• **Exercise**:
Only a number is required: how many lines of the material contain the word "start"?

• **Source data**:
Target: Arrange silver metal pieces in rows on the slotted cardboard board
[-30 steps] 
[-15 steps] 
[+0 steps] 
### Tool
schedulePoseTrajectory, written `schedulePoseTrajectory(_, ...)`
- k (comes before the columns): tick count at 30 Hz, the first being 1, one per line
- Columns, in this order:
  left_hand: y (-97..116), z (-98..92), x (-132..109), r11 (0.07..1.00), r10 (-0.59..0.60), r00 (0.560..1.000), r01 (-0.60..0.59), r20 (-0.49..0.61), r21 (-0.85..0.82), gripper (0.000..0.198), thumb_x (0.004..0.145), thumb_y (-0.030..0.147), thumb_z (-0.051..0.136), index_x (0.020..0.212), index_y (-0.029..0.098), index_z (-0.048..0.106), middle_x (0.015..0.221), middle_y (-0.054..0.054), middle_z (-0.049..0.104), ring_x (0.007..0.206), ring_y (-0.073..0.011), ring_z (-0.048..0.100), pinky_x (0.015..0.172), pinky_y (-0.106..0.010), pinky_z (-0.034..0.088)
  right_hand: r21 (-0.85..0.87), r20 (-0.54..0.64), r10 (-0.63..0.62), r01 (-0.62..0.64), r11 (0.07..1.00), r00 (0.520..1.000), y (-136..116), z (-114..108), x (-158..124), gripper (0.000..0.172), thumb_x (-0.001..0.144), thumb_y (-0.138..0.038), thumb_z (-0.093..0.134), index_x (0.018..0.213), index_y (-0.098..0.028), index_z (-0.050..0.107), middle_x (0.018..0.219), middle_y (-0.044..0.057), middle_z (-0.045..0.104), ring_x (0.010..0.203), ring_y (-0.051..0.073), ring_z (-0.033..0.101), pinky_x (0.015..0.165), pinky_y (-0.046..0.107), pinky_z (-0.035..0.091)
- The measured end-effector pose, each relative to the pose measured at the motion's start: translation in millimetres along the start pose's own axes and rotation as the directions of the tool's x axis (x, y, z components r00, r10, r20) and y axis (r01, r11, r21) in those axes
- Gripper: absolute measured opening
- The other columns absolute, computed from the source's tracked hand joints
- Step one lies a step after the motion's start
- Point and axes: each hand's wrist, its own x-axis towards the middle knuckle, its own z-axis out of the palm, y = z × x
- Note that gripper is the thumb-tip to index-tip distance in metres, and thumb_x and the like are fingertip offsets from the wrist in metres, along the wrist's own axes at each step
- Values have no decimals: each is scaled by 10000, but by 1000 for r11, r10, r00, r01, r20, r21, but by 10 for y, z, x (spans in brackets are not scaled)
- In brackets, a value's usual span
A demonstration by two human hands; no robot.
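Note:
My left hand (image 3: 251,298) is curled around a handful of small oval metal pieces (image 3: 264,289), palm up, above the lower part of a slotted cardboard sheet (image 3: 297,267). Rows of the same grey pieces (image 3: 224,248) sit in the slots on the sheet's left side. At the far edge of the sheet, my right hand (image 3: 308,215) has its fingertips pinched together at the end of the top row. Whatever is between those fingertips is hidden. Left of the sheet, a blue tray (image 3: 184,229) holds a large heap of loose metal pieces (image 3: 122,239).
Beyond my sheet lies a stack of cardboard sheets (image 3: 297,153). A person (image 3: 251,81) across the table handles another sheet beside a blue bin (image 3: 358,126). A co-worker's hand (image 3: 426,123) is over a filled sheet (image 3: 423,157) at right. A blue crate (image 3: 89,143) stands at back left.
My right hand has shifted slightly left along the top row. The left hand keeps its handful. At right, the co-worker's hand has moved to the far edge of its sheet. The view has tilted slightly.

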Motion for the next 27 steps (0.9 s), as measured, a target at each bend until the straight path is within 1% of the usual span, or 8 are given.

• **Your solution**:
2